Task statement >>
Each line of the listing that holds "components" counts once; report how many there are, and nothing more.

Data >>
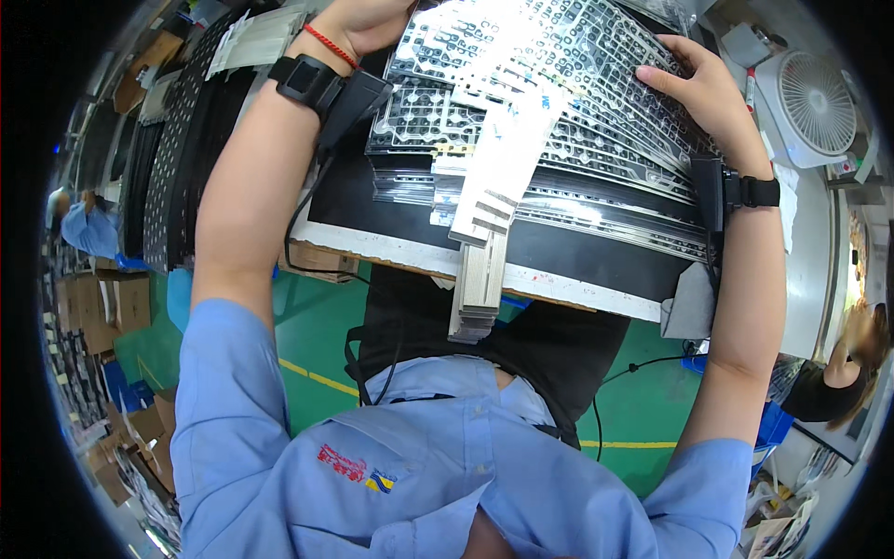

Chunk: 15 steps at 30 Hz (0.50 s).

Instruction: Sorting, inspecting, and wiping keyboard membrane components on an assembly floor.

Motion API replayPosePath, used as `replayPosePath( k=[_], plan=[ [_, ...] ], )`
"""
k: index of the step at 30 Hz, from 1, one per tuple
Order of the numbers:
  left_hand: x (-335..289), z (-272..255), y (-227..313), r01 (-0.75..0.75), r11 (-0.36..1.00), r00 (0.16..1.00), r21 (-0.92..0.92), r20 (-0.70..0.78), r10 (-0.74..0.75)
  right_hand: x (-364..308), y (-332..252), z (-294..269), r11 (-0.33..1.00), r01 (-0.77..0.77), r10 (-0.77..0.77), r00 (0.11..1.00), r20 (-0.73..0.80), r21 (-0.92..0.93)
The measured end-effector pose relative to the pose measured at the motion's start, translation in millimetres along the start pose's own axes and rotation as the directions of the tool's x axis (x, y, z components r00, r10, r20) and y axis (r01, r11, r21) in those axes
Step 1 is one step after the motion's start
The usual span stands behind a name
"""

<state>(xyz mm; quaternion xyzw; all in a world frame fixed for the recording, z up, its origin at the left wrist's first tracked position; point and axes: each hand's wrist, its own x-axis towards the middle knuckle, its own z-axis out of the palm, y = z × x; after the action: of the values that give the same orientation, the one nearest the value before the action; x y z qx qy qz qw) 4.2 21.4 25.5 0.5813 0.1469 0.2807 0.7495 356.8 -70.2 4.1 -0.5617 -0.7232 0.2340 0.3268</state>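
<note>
A stack of thin patterned sheets (615, 121), clear with black and silver tracks and many small holes, lies fanned out before me. My right hand (708, 93) is at the right edge of the upper sheets, thumb on top and fingers around the edge. At their upper left edge is my left hand (368, 23); its fingers are cut off by the frame or hidden. A white strip (507, 163) with slots at its near end lies over the sheets. Below it, a pile of narrow pale strips (480, 284) juts past the table's front edge. Glare whitens the top middle sheets.
The black table (596, 265) has a pale front edge. A white fan (805, 107) stands at the far right, with a grey cloth (689, 303) at the near right corner. Dark perforated panels (177, 177) stand at left. Cables hang near both arms. Another person (833, 373) is at right.
</note>
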Motion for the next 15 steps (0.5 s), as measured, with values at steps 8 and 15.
replayPosePath(
  k=[8,15],
  plan=[
    [-9.5,-4.3,-4.9,-0.110,0.993,0.994,0.033,-0.014,0.110,0.8,3.2,-1.5,1.000,-0.015,0.015,1.000,0.014,0.021],
    [-12.0,-6.3,-10.6,-0.086,0.993,0.996,-0.082,-0.006,0.086,3.1,8.8,-2.9,0.995,-0.060,0.057,0.998,0.039,0.083]
  ],
)
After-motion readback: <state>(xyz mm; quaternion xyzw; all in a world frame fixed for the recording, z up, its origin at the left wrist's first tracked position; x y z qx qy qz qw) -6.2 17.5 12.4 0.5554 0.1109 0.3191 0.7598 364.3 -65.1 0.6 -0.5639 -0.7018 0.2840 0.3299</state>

Task response >>
2